- [BRIEF] What you return must match the records word for word, except that pictures are dropped.

- [INFORMATION SUPPLIED]
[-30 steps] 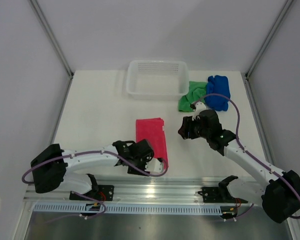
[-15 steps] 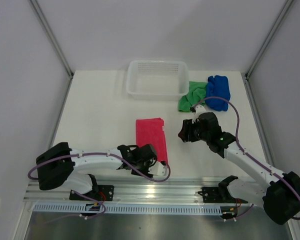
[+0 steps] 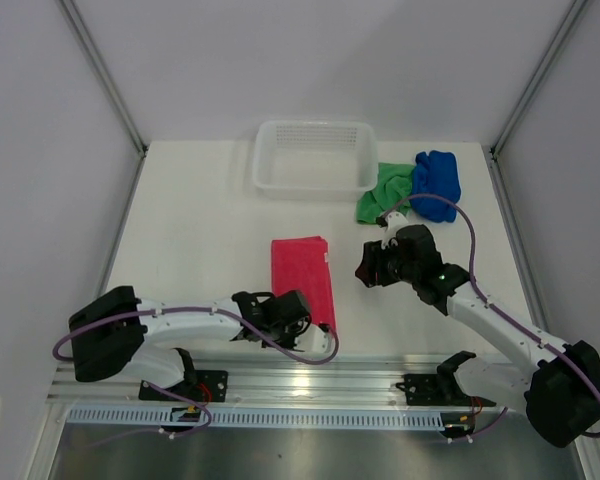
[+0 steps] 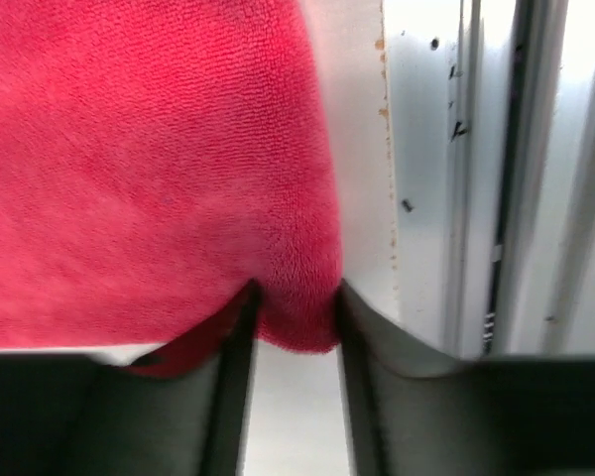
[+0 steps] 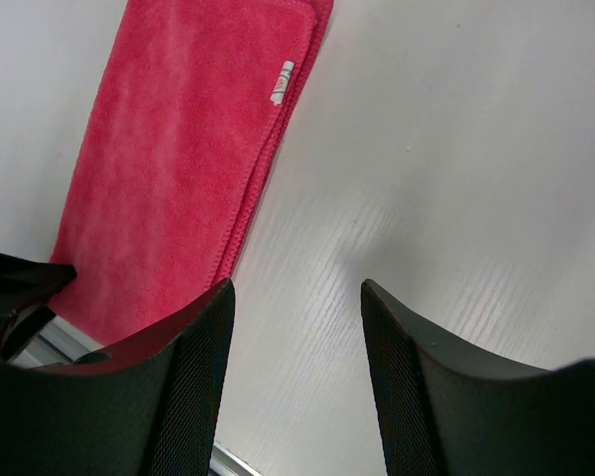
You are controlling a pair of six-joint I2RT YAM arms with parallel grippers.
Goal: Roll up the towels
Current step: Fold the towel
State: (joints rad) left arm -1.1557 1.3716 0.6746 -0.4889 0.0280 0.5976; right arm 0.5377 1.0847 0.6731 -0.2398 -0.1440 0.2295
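Left tool (image 4: 293, 297) tight on rounded corner of plush pink towel (image 4: 149, 169); right tool (image 5: 296, 293) wide, empty.

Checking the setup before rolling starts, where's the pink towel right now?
In the top view the pink towel lies flat mid-table, nearer the arms than the white basket, with its near corner between the fingers of the left gripper.

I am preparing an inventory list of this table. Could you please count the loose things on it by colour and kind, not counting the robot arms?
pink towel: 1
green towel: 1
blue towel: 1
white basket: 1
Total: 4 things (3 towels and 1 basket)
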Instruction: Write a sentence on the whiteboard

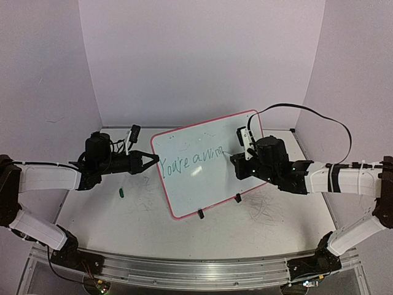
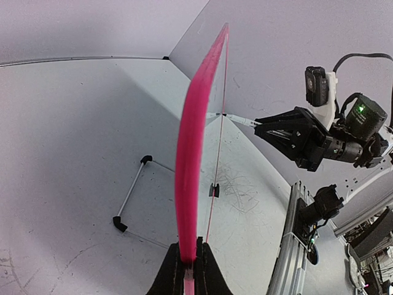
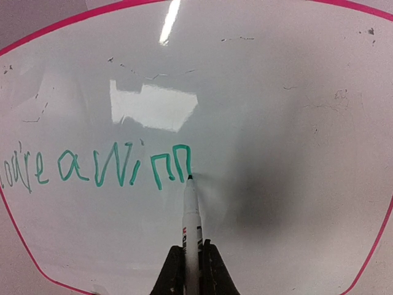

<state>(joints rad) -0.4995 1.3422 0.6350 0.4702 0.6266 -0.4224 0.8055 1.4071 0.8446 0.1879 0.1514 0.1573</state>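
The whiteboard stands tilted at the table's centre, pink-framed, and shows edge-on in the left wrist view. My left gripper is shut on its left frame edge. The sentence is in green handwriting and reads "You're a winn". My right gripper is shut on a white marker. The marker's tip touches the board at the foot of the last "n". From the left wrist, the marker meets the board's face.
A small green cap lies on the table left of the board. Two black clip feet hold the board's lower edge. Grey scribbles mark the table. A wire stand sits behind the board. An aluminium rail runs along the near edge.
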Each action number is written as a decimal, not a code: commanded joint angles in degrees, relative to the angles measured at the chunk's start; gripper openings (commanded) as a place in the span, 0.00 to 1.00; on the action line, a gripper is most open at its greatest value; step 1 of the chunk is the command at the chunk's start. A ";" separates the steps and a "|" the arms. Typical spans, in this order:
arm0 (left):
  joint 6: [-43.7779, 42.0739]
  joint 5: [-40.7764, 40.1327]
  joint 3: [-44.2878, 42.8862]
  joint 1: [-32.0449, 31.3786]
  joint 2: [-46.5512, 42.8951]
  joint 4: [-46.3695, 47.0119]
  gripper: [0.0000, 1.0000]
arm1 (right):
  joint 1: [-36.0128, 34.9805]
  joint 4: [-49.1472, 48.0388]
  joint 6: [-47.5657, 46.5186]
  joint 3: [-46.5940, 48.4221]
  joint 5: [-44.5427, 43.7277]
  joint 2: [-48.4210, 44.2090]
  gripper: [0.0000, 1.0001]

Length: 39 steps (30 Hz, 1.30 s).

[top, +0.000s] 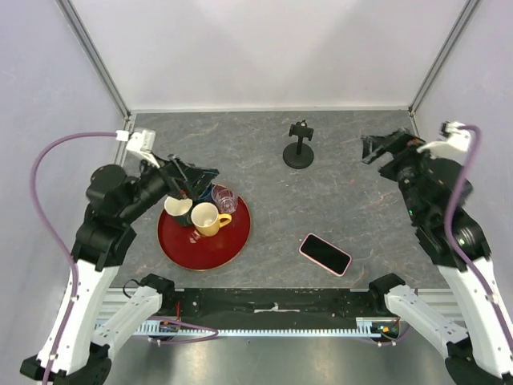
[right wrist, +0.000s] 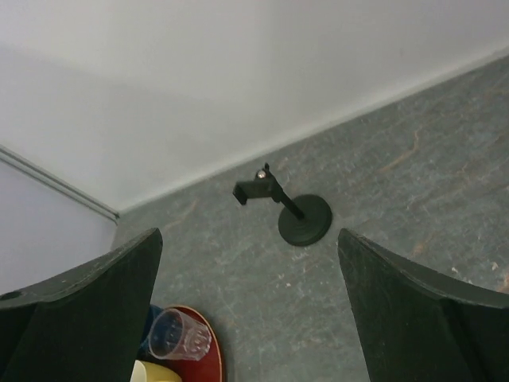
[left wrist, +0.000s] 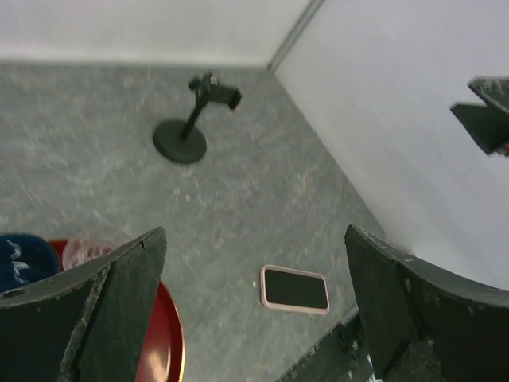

- [WORKED SOLUTION]
[-30 steps] 
[-15 steps] 
[+0 steps] 
[+0 steps] 
[+0 steps] 
You are controlling a pair of six-joint I2RT YAM arms with parallel grippers.
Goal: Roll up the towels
Current step: Fold the towel
State: (joints rad) left arm -1.1557 1.3716 0.6746 -0.4889 0.0280 0.5976; right arm 0.5377 1.0847 0.6731 -0.2398 -0.1440 0.2295
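Left tool (image 4: 293, 297) tight on rounded corner of plush pink towel (image 4: 149, 169); right tool (image 5: 296, 293) wide, empty.

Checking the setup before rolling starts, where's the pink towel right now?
In the top view the pink towel lies flat mid-table, nearer the arms than the white basket, with its near corner between the fingers of the left gripper.

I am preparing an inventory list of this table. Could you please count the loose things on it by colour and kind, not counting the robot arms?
pink towel: 1
green towel: 1
blue towel: 1
white basket: 1
Total: 4 things (3 towels and 1 basket)
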Instruction: Write a sentence on the whiteboard


<state>(joints rad) -0.4995 1.3422 0.6350 0.4702 0.6266 -0.4224 0.8055 1.4071 0.8446 0.1879 0.1514 0.1573</state>
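The whiteboard stands tilted at the table's centre, pink-framed, and shows edge-on in the left wrist view. My left gripper is shut on its left frame edge. The sentence is in green handwriting and reads "You're a winn". My right gripper is shut on a white marker. The marker's tip touches the board at the foot of the last "n". From the left wrist, the marker meets the board's face.
A small green cap lies on the table left of the board. Two black clip feet hold the board's lower edge. Grey scribbles mark the table. A wire stand sits behind the board. An aluminium rail runs along the near edge.
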Each action number is written as a decimal, not a code: commanded joint angles in degrees, relative to the angles measured at the chunk's start; gripper openings (commanded) as a place in the span, 0.00 to 1.00; on the action line, a gripper is most open at its greatest value; step 1 of the chunk is the command at the chunk's start. A ";" separates the steps and a "|" the arms. Typical spans, in this order:
arm0 (left):
  joint 6: [-43.7779, 42.0739]
  joint 5: [-40.7764, 40.1327]
  joint 3: [-44.2878, 42.8862]
  joint 1: [-32.0449, 31.3786]
  joint 2: [-46.5512, 42.8951]
  joint 4: [-46.3695, 47.0119]
  gripper: [0.0000, 1.0000]
arm1 (right):
  joint 1: [-36.0128, 34.9805]
  joint 4: [-49.1472, 48.0388]
  joint 6: [-47.5657, 46.5186]
  joint 3: [-46.5940, 48.4221]
  joint 5: [-44.5427, 43.7277]
  joint 2: [-48.4210, 44.2090]
  gripper: [0.0000, 1.0001]

Length: 39 steps (30 Hz, 1.30 s).

[top, +0.000s] 
[right wrist, +0.000s] 
[left wrist, +0.000s] 

At this stage, the exercise is finished.